(DIRECTIONS) Below are the records; restate word for word the lines from the first through the one containing "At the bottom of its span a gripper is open", and only those.

[Collected data entries]

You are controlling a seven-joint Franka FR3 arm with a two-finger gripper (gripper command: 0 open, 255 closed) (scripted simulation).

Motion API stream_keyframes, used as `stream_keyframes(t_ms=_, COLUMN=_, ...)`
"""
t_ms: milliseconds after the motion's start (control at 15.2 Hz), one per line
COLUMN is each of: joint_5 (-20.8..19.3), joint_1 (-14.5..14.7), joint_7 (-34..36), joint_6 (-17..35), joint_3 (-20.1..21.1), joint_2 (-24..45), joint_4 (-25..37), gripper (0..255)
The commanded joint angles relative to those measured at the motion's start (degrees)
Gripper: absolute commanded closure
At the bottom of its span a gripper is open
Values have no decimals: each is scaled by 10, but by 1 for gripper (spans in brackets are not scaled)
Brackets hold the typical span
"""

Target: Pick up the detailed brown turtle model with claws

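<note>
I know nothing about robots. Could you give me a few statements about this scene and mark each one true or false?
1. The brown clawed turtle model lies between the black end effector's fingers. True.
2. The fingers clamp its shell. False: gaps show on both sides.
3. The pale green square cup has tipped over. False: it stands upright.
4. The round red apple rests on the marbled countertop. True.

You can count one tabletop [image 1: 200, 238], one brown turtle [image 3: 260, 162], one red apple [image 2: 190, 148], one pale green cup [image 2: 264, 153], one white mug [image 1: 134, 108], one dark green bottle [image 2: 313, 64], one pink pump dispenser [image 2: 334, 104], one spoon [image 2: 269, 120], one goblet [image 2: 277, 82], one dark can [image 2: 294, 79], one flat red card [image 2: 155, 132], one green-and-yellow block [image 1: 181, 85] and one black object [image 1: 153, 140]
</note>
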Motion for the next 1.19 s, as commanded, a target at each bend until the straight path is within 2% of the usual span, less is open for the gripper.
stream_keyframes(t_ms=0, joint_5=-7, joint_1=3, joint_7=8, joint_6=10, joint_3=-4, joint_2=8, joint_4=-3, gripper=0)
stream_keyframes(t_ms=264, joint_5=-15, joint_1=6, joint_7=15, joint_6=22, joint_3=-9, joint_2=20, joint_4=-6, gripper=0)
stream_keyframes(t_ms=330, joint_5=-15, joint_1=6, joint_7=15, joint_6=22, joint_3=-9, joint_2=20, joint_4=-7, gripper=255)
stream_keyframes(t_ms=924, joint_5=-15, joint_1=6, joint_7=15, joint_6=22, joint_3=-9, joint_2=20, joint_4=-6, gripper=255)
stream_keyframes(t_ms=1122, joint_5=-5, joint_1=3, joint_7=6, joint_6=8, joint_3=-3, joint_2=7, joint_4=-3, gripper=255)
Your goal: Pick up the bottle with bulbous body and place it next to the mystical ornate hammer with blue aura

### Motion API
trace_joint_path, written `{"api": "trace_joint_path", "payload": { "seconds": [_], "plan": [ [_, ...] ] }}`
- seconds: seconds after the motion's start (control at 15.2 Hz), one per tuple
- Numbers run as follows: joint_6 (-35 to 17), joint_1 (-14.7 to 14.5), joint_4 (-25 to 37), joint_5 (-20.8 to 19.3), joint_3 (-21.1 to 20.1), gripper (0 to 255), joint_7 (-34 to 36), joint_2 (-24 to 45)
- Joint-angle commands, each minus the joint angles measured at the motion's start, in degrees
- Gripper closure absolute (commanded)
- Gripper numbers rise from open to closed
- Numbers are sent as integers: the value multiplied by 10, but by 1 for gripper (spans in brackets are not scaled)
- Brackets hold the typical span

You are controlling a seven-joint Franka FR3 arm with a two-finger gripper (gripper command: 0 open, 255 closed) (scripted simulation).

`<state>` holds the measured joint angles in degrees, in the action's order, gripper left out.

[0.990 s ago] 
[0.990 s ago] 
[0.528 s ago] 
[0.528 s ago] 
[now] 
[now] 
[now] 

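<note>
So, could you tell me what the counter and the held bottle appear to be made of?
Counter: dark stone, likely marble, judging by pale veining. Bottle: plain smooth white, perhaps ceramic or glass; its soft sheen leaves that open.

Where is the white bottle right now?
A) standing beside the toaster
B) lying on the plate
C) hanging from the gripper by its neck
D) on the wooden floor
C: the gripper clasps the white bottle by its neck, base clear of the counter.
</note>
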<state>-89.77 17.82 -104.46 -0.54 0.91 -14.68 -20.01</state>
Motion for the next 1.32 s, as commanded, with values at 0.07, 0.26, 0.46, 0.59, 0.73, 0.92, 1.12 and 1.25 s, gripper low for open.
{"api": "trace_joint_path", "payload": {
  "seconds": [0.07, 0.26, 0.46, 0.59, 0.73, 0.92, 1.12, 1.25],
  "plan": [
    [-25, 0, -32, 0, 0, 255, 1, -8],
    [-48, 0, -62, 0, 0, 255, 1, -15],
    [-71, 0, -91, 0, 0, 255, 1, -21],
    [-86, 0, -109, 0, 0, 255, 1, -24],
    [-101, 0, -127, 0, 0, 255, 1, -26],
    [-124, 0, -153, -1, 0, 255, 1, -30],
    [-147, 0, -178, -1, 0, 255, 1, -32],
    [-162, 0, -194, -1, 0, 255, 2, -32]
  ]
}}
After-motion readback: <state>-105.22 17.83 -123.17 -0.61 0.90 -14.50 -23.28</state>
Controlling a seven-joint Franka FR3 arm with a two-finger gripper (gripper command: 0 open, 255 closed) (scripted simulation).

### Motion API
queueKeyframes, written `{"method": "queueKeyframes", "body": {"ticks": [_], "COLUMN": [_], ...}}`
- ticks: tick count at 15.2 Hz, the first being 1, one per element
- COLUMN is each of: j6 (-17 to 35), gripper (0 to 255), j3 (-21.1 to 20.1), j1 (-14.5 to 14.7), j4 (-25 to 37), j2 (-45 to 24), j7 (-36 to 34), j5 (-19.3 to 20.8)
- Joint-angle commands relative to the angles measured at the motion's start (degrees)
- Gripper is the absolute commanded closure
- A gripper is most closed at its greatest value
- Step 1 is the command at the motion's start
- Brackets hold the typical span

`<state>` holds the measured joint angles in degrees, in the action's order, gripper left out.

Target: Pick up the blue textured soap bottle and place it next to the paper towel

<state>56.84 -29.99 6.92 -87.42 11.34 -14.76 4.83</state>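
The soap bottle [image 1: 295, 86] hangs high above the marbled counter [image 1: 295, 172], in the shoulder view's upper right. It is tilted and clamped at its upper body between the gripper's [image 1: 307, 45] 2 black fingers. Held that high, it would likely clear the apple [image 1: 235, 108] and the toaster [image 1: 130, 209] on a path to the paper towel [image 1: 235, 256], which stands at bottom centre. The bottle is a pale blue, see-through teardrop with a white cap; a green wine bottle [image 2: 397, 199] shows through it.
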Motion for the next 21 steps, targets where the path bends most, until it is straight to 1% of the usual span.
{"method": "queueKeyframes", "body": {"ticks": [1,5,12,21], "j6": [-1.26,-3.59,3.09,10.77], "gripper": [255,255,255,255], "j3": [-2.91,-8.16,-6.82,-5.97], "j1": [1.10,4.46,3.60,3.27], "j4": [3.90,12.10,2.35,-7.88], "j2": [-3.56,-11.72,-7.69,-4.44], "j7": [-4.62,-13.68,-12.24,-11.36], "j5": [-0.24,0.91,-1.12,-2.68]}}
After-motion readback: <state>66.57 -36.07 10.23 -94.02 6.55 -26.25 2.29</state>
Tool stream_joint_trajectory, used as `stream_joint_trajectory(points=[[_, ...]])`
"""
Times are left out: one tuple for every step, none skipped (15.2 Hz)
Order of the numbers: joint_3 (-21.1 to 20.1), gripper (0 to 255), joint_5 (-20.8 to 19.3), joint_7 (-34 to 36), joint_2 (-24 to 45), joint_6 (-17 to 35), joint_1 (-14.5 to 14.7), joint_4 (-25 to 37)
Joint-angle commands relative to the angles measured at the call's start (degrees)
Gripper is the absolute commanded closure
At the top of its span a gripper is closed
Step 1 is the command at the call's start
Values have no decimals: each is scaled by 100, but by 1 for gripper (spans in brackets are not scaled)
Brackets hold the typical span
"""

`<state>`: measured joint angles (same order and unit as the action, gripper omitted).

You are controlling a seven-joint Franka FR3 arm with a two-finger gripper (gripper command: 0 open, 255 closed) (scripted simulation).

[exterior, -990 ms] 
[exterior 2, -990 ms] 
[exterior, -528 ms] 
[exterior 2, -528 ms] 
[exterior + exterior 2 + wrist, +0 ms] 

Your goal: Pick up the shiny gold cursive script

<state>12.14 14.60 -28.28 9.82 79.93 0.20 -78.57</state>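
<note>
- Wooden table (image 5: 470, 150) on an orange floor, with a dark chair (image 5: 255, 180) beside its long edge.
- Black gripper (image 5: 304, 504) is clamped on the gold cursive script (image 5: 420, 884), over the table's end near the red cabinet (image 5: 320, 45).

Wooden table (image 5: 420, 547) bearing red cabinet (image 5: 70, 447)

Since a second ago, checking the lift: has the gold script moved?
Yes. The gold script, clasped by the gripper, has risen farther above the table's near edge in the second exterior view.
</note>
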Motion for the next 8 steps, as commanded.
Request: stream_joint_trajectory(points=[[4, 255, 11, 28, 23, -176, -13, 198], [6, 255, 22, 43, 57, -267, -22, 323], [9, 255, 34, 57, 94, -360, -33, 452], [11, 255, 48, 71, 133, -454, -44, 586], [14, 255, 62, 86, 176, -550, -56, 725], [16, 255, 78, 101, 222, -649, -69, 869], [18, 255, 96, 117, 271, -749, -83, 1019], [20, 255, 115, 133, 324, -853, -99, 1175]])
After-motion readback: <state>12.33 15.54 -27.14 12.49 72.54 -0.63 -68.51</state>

(RESPONSE BELOW)
You are controlling a seven-joint Franka FR3 arm with a two-finger gripper (gripper command: 0 open, 255 closed) (scripted simulation).

Motion API stream_keyframes, used as `stream_keyframes(t_ms=_, COLUMN=_, ...)`
"""
t_ms: milliseconds after the motion's start (control at 15.2 Hz), one per line
COLUMN is each of: joint_5 (-20.8..19.3), joint_1 (-14.5..14.7), joint_7 (-34..36), joint_6 (-17..35), joint_3 (-20.1..21.1), joint_2 (-24..45), joint_4 (-25..37), gripper (0..255)
The commanded joint angles relative to those measured at the motion's start (degrees)
Gripper: absolute commanded closure
At the bottom of its span a gripper is open

No more work remains on this exercise.